I recently had the opportunity to lead a panel discussion titled, Making the Livable City for the Creative Class, which centered on providing infrastructure to support the local arts community. While affordable housing was a common a concern for artists, another focus was on expanding accommodations for artists to create and share their work. More established artists have studio space and support facilities in the city, and there are a growing number of exhibition opportunities as more restaurants share their walls with the creative community. Unfortunately, however, exhibit space still limits Long Beach’s ability to promote the arts community, much less meet its current needs.

 

To begin, there should be a healthy discussion regarding whether or not it is government’s role to support the arts. Ideally, artists should be able to support themselves with the help of their patrons. At the same time, city staff and elected officials should see the arts as an industry worth an investment on the part of municipal government. Investment in arts infrastructure is little different from subsidizing new commercial projects in redevelopment areas or providing micro-loans to start-up businesses in the city’s enterprise zone. Investment in arts brings many returns to the city including sales and arts based tourism.

 

Much of the effort to create a geographic focus for the arts has taken the form of developing the East Village Arts District downtown. Long Beach’s Redevelopment Agency has subsidized the creation of artist facilities, including housing, studios, and galleries in this district. The East Village community deserves praise for its continued efforts: sponsoring art walks and festivals, creating public art and advocating for city services. Still, the efforts of the city and community have yet to reach the critical mass necessary for a self-sustaining arts community.

 

My advice during the panel discussion was to be creative about how to address the shortcomings of the geographically defined East Village Arts District and the city at large. Because resources are limited, typical brick-and-mortar strategies of building museums and galleries are likely infeasible. To begin, I suggested we look to other arts communities for what they have done to address issues that could potentially be applied to Long Beach as well. From Santa Ana to Seattle, we can find precedents for creating the infrastructure necessary to supporting a healthy arts community.

 

Over the past decade, the Long Beach Redevelopment Agency—in partnership with a variety of developers and property owners—has developed a number of artist lofts. They have largely done this by converting underutilized commercial spaces into affordable live/work spaces for artists. This was not a novel concept, but something adapted from Santa Ana and Los Angeles, which adapted their respective building codes to better facilitate such conversions. But limited available commercial space remains in the East Village which has led artists to explore some of Long Beach’s industrial areas for more inexpensive shelter drawing potential energy away from the arts district.

 

During Seattle’s initial period of downtown revitalization, artist studios and galleries began springing up in long-vacant, ground-floor commercial spaces. They provided positive street activity that made it safer for people to come downtown to live, work, and play.

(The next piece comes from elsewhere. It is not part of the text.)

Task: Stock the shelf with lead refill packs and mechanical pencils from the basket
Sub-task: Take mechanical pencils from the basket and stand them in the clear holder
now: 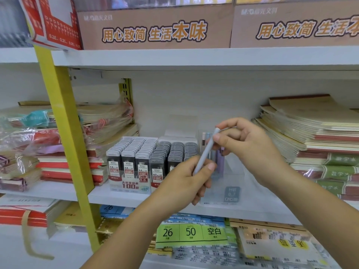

This in turn brought investment in the form of new construction and the opening of chain stores and restaurants. These factors acted to reduce the inventory of available storefronts, eventually raising the cost of rent for remaining ground-floor spaces.

 

While many of those artists involved in the initial wave into downtown Seattle were forced out, others went underground instead. A quirk in the history of Seattle’s development, the Pioneer Square area near the waterfront created an ideal environment for art to go underground. Because of constant flooding during high tides, the city embarked on an aggressive strategy in the beginning of the nineteenth century to raise that portion of the city a full level. For entire blocks the original second floor became the street level, while the existing ground floor became basements. Today, there are literally acres of cheap space available for artists just below the surface, allowing this arts community to flourish in spite of market conditions that would otherwise drive them out.

 

While Long Beach does not quite have such an interesting relationship with the subterranean realm there is nonetheless a significant amount of unused and under-utilized basement area in the downtown.  For instance, there are nearly three acres of vacant basement space, distributed between about dozen historic buildings downtown that could be converted to arts-related uses with modest investment.  They include the Lafayette residential at Broadway and Linden, the Arts Building on 3rd Street as well as the most noteworthy subterranean environ; the Jergins Subway at Pine Avenue and Ocean Boulevard.  Repurposing these basements will require collaboration with local building officials to create safe environments while avoiding unnecessary modifications to the existing structures. This is not unlike the effort that Long Beach embarked upon when creating the live/work loft conversion ordinances.

 

Imagine a mixture of arts facilities, from performance spaces to studios and galleries the size of a Target department store, all within walking distance of Pine Avenue, the East Village Arts District, the transit center, a dozen hotels, and thousands of new residents. One would be hard-put to find better placement for such facilities. These new arts facilities could build upon the existing urban fabric to provide another level of positive activity downtown. Such an infusion of arts infrastructure would likely go far towards creating a necessary critical mass for the East Village Arts District, not to mention Long Beach’s entire arts community.